HOW TO LOVE brings us to the slower sound again. I really enjoy aiko’s voice during the verses here and she doesn’t sound as nasally as usual. The buildup to the chorus is actually quite nice, but the chorus is a bit of a letdown. It just isn’t catchy or memorable at all. I do quite enjoy the music though.
POWER OF LOVE is definitely the most aggressive song on the mini with its heavy guitar and percussion. With that said, it still has quite a bit of a positive sound to it due to aiko’s sweet vocals. The chorus isn’t too bad and the melody is definitely more memorable than the last song’s. However, I don’t think I can totally fall in love with this one.
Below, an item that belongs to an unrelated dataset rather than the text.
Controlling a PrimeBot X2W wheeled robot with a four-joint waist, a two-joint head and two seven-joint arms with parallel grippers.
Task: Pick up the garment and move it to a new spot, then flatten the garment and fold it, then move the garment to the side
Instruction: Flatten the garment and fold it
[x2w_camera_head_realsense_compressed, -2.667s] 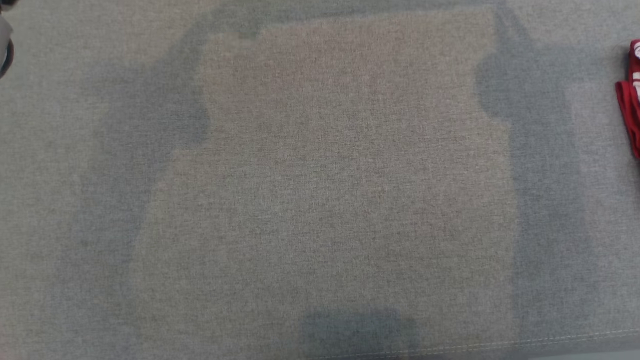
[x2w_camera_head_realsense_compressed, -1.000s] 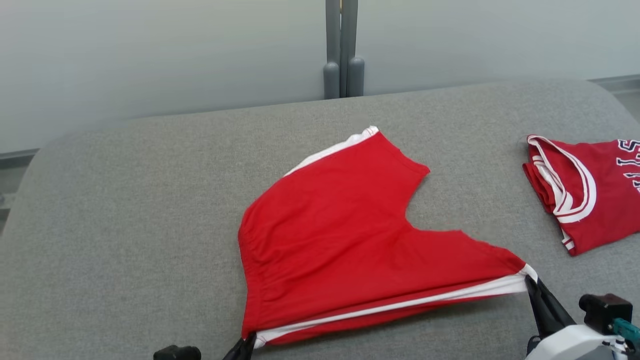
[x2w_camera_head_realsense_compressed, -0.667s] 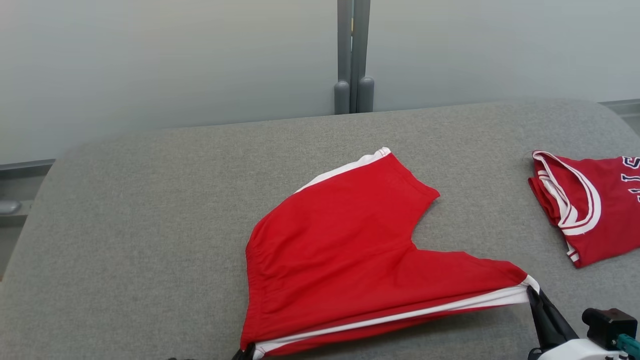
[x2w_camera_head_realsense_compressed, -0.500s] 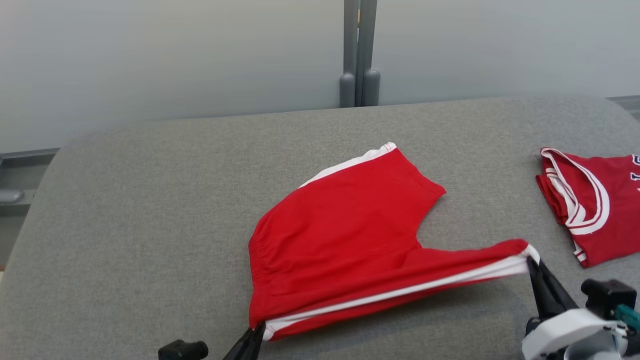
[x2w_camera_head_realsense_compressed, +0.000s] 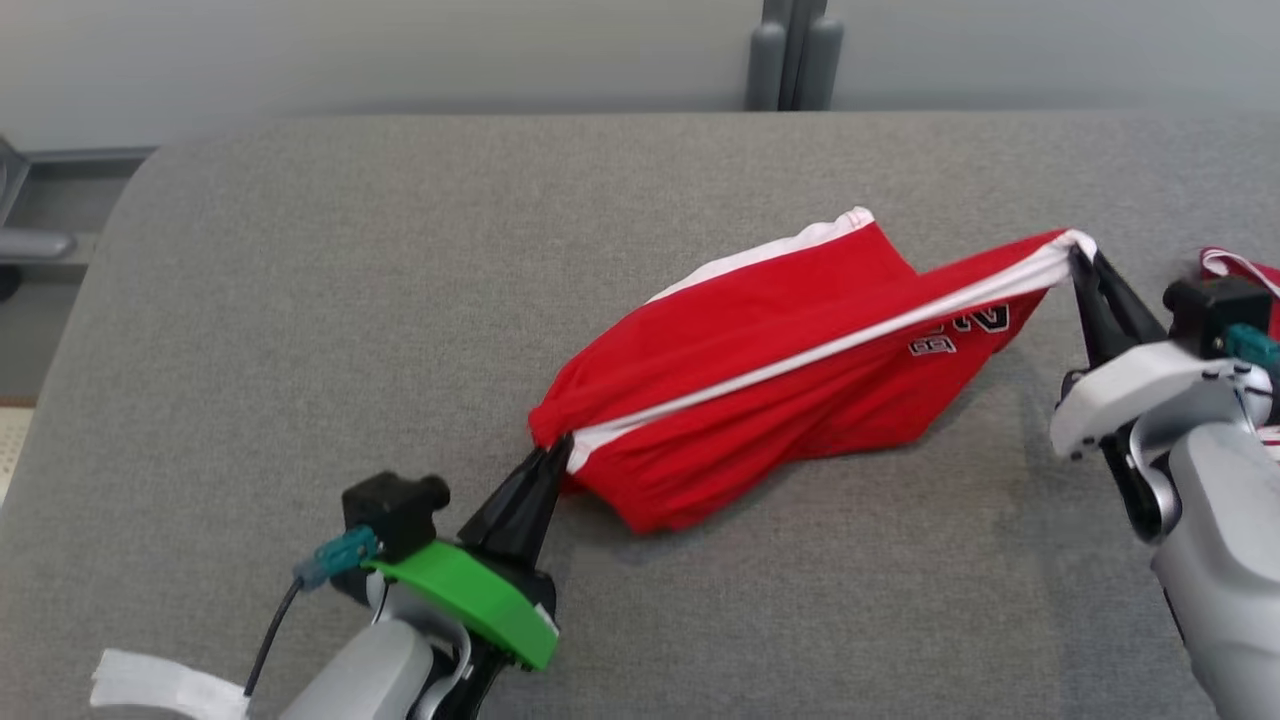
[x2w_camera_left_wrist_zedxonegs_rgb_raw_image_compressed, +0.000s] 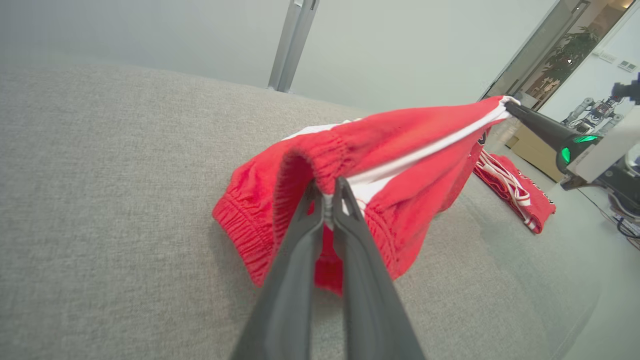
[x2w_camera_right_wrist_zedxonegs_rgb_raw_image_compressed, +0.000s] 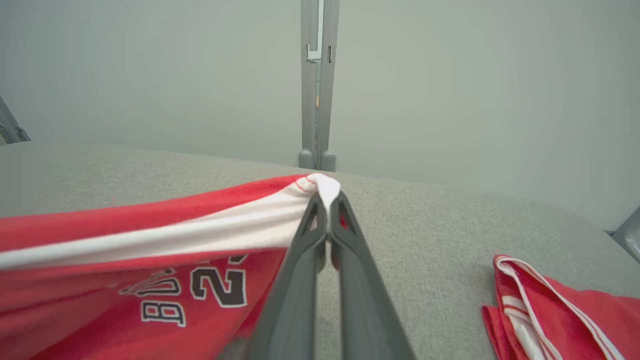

It feels like the music and the vocals don’t entirely mesh at times.
Hikari no Sasu Ashimoto ends the album with a ballad. I really enjoy the music here because it’s quite calming a bit mystical sounding with the odd synths that replicate an Eastern flute. The verses are a tad dull, but the chorus is just weird because I really can’t pinpoint where it is. Everything seems to blend together and while there are some breaks, the song does bring a more unpredictable approach to things. Interesting, but not my favourite.
Overall: This was a good predecessor to aiko’s music, but there is definitely something missing in the melodies of some of the songs. They are missing that moment that really shines that many of her other songs have. With that said, I did find the music of these songs to be quite interesting a bit more adventurous than some of her later music.